• **What this task involves**
Your answer must match the data word for word.

• **Data shown**
........

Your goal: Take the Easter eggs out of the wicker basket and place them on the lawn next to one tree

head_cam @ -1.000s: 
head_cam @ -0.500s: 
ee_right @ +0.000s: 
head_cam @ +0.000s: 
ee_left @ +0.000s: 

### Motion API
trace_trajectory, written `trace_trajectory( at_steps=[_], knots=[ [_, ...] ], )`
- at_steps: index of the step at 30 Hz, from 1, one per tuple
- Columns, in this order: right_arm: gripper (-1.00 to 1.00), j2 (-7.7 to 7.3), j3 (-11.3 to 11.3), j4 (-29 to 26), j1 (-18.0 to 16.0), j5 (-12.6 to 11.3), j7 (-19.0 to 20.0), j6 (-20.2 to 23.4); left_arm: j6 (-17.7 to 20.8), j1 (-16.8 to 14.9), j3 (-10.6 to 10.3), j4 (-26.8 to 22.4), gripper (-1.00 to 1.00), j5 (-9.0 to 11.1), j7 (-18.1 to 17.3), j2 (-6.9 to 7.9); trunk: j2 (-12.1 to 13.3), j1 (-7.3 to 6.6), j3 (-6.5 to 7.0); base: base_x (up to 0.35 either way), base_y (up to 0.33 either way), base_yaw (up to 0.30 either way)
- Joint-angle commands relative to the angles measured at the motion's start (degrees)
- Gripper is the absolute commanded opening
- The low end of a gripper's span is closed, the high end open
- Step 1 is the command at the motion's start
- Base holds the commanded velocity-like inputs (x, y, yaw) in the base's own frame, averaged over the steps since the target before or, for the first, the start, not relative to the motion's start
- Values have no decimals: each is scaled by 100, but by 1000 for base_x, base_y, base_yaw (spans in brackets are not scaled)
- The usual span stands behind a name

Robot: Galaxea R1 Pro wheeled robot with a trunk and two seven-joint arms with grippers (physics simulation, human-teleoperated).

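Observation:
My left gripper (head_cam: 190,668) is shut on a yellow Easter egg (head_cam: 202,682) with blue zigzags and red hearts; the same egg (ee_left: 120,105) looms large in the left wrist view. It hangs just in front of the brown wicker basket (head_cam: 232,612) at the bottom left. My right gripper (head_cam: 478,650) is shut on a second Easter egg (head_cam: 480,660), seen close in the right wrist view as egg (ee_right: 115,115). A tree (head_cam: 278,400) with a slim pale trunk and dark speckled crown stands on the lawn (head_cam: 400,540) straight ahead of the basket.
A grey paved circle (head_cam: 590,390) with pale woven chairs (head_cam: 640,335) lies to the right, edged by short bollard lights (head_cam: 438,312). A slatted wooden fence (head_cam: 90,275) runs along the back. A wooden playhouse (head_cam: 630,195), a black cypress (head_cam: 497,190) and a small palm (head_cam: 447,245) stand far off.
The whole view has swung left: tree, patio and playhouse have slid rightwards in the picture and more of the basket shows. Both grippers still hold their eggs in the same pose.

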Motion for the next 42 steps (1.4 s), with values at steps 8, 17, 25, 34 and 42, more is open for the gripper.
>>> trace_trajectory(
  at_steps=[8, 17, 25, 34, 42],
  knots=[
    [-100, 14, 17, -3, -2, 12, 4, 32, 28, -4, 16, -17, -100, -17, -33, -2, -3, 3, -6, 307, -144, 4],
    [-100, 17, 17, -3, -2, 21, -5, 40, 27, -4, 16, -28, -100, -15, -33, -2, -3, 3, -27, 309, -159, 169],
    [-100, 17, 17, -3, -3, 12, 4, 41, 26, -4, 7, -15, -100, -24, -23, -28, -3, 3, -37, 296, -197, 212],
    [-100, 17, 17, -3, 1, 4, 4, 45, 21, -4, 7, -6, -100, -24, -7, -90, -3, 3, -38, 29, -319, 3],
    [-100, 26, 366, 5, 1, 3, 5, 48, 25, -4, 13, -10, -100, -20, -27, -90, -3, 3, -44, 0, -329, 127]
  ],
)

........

• **Answer to the exercise**
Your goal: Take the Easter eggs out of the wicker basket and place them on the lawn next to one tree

head_cam @ -1.000s: 
head_cam @ -0.500s: 
ee_right @ +0.000s: 
head_cam @ +0.000s: 
ee_left @ +0.000s: 

### Motion API
trace_trajectory, written `trace_trajectory( at_steps=[_], knots=[ [_, ...] ], )`
- at_steps: index of the step at 30 Hz, from 1, one per tuple
- Columns, in this order: right_arm: gripper (-1.00 to 1.00), j2 (-7.7 to 7.3), j3 (-11.3 to 11.3), j4 (-29 to 26), j1 (-18.0 to 16.0), j5 (-12.6 to 11.3), j7 (-19.0 to 20.0), j6 (-20.2 to 23.4); left_arm: j6 (-17.7 to 20.8), j1 (-16.8 to 14.9), j3 (-10.6 to 10.3), j4 (-26.8 to 22.4), gripper (-1.00 to 1.00), j5 (-9.0 to 11.1), j7 (-18.1 to 17.3), j2 (-6.9 to 7.9); trunk: j2 (-12.1 to 13.3), j1 (-7.3 to 6.6), j3 (-6.5 to 7.0); base: base_x (up to 0.35 either way), base_y (up to 0.33 either way), base_yaw (up to 0.30 either way)
- Joint-angle commands relative to the angles measured at the motion's start (degrees)
- Gripper is the absolute commanded opening
- The low end of a gripper's span is closed, the high end open
- Step 1 is the command at the motion's start
- Base holds the commanded velocity-like inputs (x, y, yaw) in the base's own frame, averaged over the steps since the target before or, for the first, the start, not relative to the motion's start
- Values have no decimals: each is scaled by 100, but by 1000 for base_x, base_y, base_yaw (spans in brackets are not scaled)
- The usual span stands behind a name

Robot: Galaxea R1 Pro wheeled robot with a trunk and two seven-joint arms with grippers (physics simulation, human-teleoperated).

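Observation:
My left gripper (head_cam: 190,668) is shut on a yellow Easter egg (head_cam: 202,682) with blue zigzags and red hearts; the same egg (ee_left: 120,105) looms large in the left wrist view. It hangs just in front of the brown wicker basket (head_cam: 232,612) at the bottom left. My right gripper (head_cam: 478,650) is shut on a second Easter egg (head_cam: 480,660), seen close in the right wrist view as egg (ee_right: 115,115). A tree (head_cam: 278,400) with a slim pale trunk and dark speckled crown stands on the lawn (head_cam: 400,540) straight ahead of the basket.
A grey paved circle (head_cam: 590,390) with pale woven chairs (head_cam: 640,335) lies to the right, edged by short bollard lights (head_cam: 438,312). A slatted wooden fence (head_cam: 90,275) runs along the back. A wooden playhouse (head_cam: 630,195), a black cypress (head_cam: 497,190) and a small palm (head_cam: 447,245) stand far off.
The whole view has swung left: tree, patio and playhouse have slid rightwards in the picture and more of the basket shows. Both grippers still hold their eggs in the same pose.
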
Motion for the next 42 steps (1.4 s), with values at steps 8, 17, 25, 34 and 42, more is open for the gripper.
>>> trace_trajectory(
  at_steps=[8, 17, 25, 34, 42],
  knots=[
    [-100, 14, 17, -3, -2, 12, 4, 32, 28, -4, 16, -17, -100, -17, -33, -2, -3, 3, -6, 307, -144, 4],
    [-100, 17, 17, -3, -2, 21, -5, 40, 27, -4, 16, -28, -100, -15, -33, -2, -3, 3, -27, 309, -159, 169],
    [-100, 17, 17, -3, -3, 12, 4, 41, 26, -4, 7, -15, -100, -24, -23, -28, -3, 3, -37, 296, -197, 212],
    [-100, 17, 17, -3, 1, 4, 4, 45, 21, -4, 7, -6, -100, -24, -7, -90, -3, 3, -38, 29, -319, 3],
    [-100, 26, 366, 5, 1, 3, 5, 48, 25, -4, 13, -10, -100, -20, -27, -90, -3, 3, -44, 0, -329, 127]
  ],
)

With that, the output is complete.